Moreover, they pick a planet covered in water, where it rains all the time and the air is largely composed of water vapor, and then go in to attack without any sort of protective gear or weaponry. Mel Gibson's farm had to be the only one in America that didn't have a few hunting rifles or shotguns lying around, and even without them a few boards with nails in them is more than enough to keep out the invading alien horde. They can build spacecraft but they don't know how to pick up a rock?  Or carry a chainsaw? And they're not smart enough to just grab people and carry them away, rather than trying to do their pointlessly-nefarious poison gas thing right in the living room?

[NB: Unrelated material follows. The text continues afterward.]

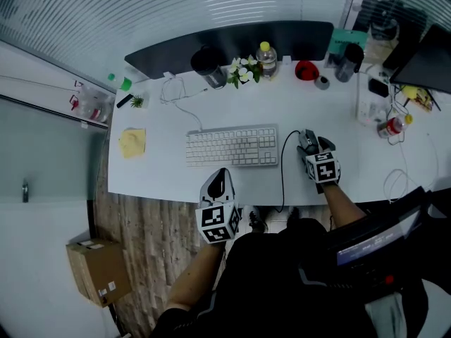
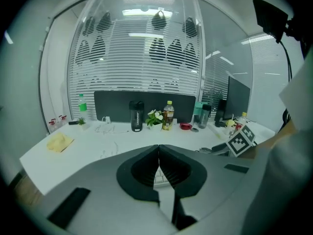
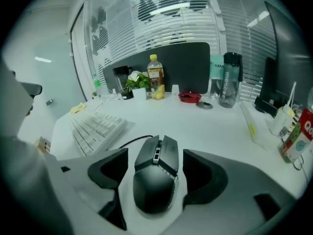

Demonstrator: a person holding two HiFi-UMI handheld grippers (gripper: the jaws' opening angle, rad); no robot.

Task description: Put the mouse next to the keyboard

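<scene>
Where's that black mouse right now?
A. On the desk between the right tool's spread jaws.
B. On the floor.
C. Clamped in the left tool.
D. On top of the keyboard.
A: the mouse lies on the desk, the right tool's jaws standing apart on either side.

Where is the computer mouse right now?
In the head view the mouse sits on the white desk, just right of the keyboard. The right gripper view shows it between the open right tongs.
</scene>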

It was like they were some sort of alien-zombies; scary, deadly in some ways but so stupid in others that it was just embarrassing. Imagine you and five friends are going to try and break into a house that's protected only by a few boards nailed over the windows. It's a farm house, so there are hoes and hammers and saws and all sorts of other heavy tools out in the shed, and anyway, you can leap up onto the roof and they didn't seal all the upper windows. How long are you going to spend clawing at boards you can't pull off bare-handed? How stupid do you have to be to not organize your friends to pick up a table and use it to bash the basement door down?  It was like Shyamalan wanted to make a monster movie, and tie it in with crop circles, but when he decided to make the monsters actual intelligent humanoid aliens he was too lazy to rewrite the plot events to make sense.  So they're basically just wandering idiots who look scary, but don't have enough intelligence to do anything productive.

As Ebert said, in his one-star review of The Village

M. Night Shyamalan, the writer-director, has been successful in evoking horror from minimalist stories, as in "Signs," which if you think about it rationally is absurd -- but you get too involved to think rationally.

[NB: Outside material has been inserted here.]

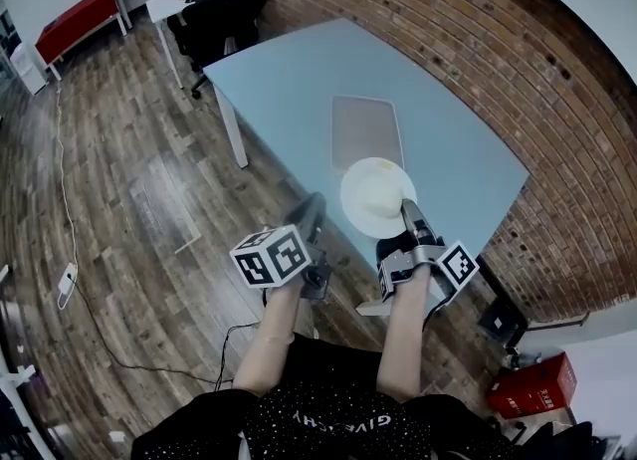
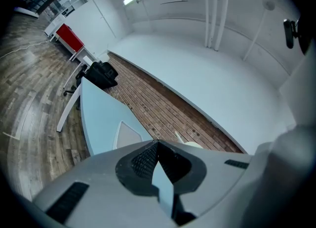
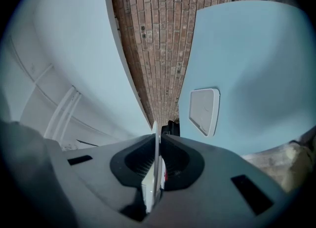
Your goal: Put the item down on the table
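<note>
A white round plate hangs over the near edge of the light blue table. My right gripper is shut on the plate's near rim. In the right gripper view the rim stands edge-on as a thin white line pinched between the jaws. My left gripper hovers just left of the plate, off the table's edge, with its jaws together and nothing in them. The plate's edge peeks over it in the left gripper view.
A grey rectangular mat lies on the table beyond the plate. A brick wall runs along the table's far side. A black office chair stands at the far end, a red box on the floor at right.
</note>
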The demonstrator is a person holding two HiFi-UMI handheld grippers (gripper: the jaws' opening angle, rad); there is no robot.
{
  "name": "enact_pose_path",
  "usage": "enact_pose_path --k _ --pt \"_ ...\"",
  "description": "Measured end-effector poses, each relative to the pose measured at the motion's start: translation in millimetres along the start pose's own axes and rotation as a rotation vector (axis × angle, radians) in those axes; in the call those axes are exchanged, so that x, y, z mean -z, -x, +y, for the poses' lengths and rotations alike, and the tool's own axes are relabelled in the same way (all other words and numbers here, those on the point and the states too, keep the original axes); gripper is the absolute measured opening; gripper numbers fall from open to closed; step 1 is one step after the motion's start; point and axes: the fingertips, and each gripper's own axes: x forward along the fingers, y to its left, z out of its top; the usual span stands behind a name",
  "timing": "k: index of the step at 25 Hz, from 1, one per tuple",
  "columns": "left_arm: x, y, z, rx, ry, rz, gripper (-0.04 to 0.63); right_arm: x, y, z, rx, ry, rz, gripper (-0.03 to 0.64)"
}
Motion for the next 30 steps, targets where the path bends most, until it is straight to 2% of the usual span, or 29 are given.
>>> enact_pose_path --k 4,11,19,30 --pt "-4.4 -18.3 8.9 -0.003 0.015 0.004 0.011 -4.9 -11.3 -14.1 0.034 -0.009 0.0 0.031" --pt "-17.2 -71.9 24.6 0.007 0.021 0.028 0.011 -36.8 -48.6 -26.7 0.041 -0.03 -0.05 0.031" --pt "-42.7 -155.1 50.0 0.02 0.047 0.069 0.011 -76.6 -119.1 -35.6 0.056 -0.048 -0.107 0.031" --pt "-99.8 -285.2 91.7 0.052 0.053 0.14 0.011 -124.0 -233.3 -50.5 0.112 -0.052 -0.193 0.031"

I was never that involved, and while the first hour of Signs worked quite well for me, even though it felt a bit manipulative, "can we please just barely see one more creepy thing vanishing into the darkness of the cow rows," I was still more or less caught up in the suspense, and I was watching it at home. If I'd seen it in the theater without knowing anything about it, I think I would have really been into it, though the ending would still have seemed very, very stupid.

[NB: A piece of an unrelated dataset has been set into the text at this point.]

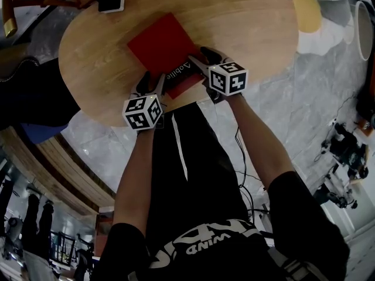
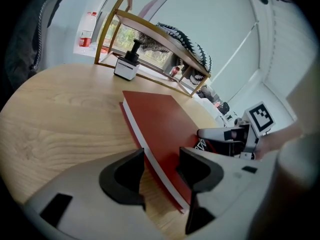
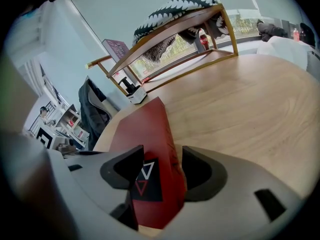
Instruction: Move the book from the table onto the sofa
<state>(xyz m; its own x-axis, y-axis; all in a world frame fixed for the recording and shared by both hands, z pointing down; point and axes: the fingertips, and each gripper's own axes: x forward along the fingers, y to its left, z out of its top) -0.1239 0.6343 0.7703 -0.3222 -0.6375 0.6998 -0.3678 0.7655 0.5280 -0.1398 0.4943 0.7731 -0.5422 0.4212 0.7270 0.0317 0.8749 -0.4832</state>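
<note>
The right gripper (image 3: 162, 153) has its fingers (image 3: 200, 171) shut tight on one corner of the red book (image 3: 145, 126). The left gripper (image 2: 162, 154) has its fingers (image 2: 122, 176) apart, one on each side of the book's near edge. A bit of wood shows beside the pages. The book lies on the round wooden tabletop (image 1: 246, 22), near the person's side. A small black and white box (image 1: 110, 0) sits at the far side.
</note>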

I also didn't like the connected "rediscovering his faith" subplot, since it felt very ham-handed. Mel's wife died in impossibly melodramatic fashion, and left him only her incomprehensible "swing away" dying message. So of course that's what saves the little kid in the end when Mel's able to tell his brother to "swing away" with the bat. I must admit that I've never beaten an alien to death while it was trying to poison my nephew, but do you really need a dying message from your brother's wife to tell you to grab a club and use it to whack a dangerous intruder?

We're also supposed to see the little girl's phase of not drinking water and leaving full cups all over the house as a blessing since it helped save them from the naked alien, and the little boy's asthma as a blessing since his lungs closed off and therefore he didn't breath any of the poison. (As if any quality poison gas wouldn't just absorb through the mucus membranes in your mouth and throat, even if you didn't swallow it.) I mean yeah, all the little clues throughout the movie end up tying together and making sense, but they make such a stupid-sense that it felt very manipulative to me. Like Shyamalan spent too much time writing cute little things into the script just because he thought he was so clever, rather than because they were needed and helped the plot work.

Overall, I admired the skill with which the movie was made and with which the suspense was built up, and the acting was fine, but the conclusion is ridiculous, and the more you think back over the film the less it holds together. Hence my low score for a movie that had a lot of good elements, especially over the first 75% of it.